All patients underwent unenhanced and contrast-enhanced CT scans prior to RFA. Of the 51 patients, 48 patients were evaluated using unenhanced and contrast-enhanced CT scans after RFA. The remaining 3 patients underwent unenhanced and contrast-enhanced MRI for follow-up, and < 0.5 mmol/kg of contrast material was intravenously injected. The follow-up period after RFA occurred between February 2010 and January 2016 (median, 26 months; range, 4–60 months). All patients underwent CT scans before RF ablation. Pre-RFA and post-RFA CT examinations were performed in 1 of 3 CT scanners (GE LightSpeed VCT, GE Healthcare, Milwaukee, WI, USA; Brilliance 40, Philips Medical Systems, Cleveland, OH, USA; Aquilion, Toshiba Medical Systems Corp.). MRI examination was performed in a 3-tesla MRI scanner (Intera Achieva 3T; Philips Medical Systems, Best, the Netherlands). CT or MRI was performed 1, 6, 12, 18, and 24 months after RFA and every year thereafter.

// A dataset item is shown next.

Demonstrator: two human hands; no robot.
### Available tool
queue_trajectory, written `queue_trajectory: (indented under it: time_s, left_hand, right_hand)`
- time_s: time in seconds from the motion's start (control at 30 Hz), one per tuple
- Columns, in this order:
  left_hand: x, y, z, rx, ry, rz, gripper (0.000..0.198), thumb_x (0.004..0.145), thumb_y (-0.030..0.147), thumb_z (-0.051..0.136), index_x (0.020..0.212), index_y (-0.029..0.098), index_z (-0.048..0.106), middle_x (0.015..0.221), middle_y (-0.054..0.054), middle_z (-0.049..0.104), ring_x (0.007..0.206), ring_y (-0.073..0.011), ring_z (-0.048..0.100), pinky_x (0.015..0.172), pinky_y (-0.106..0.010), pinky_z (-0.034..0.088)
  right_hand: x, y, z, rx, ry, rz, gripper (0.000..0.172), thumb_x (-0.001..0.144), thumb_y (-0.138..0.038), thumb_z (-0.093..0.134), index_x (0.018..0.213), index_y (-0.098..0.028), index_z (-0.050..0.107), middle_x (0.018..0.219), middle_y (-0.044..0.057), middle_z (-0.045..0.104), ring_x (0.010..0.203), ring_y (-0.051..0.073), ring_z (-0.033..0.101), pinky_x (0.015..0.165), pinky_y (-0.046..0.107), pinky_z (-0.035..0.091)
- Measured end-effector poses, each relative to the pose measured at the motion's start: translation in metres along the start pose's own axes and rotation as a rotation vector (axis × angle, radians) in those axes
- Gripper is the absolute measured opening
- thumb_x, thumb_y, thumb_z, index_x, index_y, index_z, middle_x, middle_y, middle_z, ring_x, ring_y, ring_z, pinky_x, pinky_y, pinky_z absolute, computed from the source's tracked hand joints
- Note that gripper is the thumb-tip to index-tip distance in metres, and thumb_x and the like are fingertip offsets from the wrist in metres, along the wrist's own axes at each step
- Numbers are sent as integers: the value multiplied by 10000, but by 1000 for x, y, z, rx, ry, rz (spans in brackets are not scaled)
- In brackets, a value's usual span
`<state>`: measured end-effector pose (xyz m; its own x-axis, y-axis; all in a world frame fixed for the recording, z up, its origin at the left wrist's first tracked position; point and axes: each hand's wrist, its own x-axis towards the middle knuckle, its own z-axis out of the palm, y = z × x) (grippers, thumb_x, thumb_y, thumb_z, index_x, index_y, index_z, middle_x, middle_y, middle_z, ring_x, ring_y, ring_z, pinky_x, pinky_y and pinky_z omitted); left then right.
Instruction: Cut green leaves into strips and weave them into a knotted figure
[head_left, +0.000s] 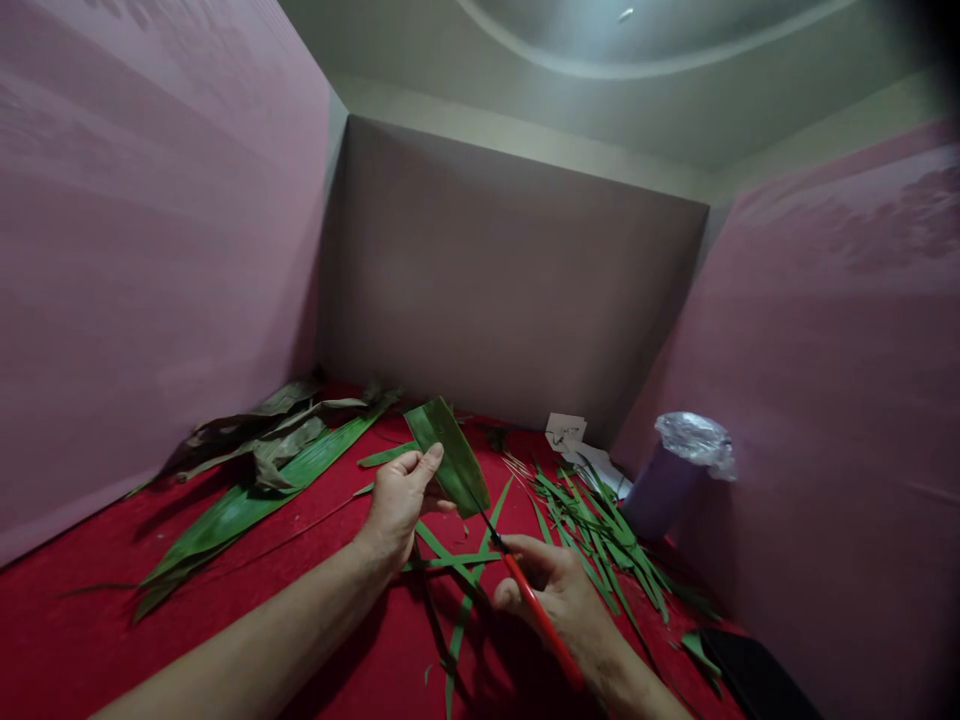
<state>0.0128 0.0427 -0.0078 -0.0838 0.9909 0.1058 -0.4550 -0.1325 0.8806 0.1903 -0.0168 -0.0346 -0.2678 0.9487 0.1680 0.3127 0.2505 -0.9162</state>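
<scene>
A broad piece of green leaf [448,455] is raised in my left hand [405,490], pinched with the thumb on its face and the fingers behind. My right hand [559,595] is closed around a slim tool with a long red handle [541,620] and a thin dark tip. That tip meets the lower right edge of the leaf piece; the tool's exact kind is not clear from this angle. Below my hands, narrow green leaf strips [450,562] lie crossed on the red cloth [330,610].
Long green leaves [247,515] and dry, curled brown leaves [277,440] lie at the left. On the right are a pile of cut strips [600,530], white papers [566,432], a purple container [664,490] topped with clear plastic, and a dark flat object [754,675]. Pink walls [847,420] flank the cloth.
</scene>
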Motion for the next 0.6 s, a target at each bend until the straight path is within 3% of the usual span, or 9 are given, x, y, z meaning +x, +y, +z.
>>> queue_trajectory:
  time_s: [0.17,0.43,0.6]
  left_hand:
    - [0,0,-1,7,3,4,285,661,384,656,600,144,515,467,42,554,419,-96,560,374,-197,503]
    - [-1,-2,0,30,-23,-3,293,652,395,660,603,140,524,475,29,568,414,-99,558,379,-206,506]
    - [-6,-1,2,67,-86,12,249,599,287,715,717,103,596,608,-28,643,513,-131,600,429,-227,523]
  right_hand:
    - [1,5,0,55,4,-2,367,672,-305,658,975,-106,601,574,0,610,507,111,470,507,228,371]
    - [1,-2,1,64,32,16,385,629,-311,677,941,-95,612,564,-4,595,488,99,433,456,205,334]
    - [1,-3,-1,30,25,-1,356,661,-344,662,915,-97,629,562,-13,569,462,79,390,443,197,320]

Renal cell carcinomas were classified as exophytic, endophytic, or mixed tumors according to lesion location. For exophytic tumors, ≥ 75% of tumors projected out from the renal contour. For endophytic tumors, ≤ 25% of tumors projected out from the renal contour. For mixed tumors, 25–75% of tumors projected out from the renal contour.
Duration of ablation, number of electrode repositions, RFA sessions, residual tumor, technical effectiveness, and local tumor progression were recorded. Duration of ablation was defined as the length of time that was needed for RF energy to be delivered in one session. Residual tumor was defined as a focal lesion enhancement detected on the first follow-up CT scan 1 month after RFA. Technical effectiveness was defined when the tumor was successfully treated according to protocol and had no enhancement on the first follow-up images (8). Local tumor progression was defined when a focal enhancement was seen in the lesion on the second follow-up images (8). Primary and secondary effectiveness rates were calculated. The primary effectiveness rate was defined as the percentage of tumors that were successfully eradicated after the initial RFA (8). The secondary effectiveness rate was defined as the percentage of tumors that were successfully eradicated after repeat ablation performed for local tumor progression (8). The numbers of patients with local tumor progression or metastasis on follow-up CT or MR images were recorded. The two-year recurrence-free survival rate was also calculated.
Serum creatinine levels and estimated glomerular filtration rates (GFRs) were checked before and after RFA. GFRs were calculated using the modification of diet in renal disease equation (9). Pre-RFA creatinine levels and GFRs were compared with those at the last follow-up.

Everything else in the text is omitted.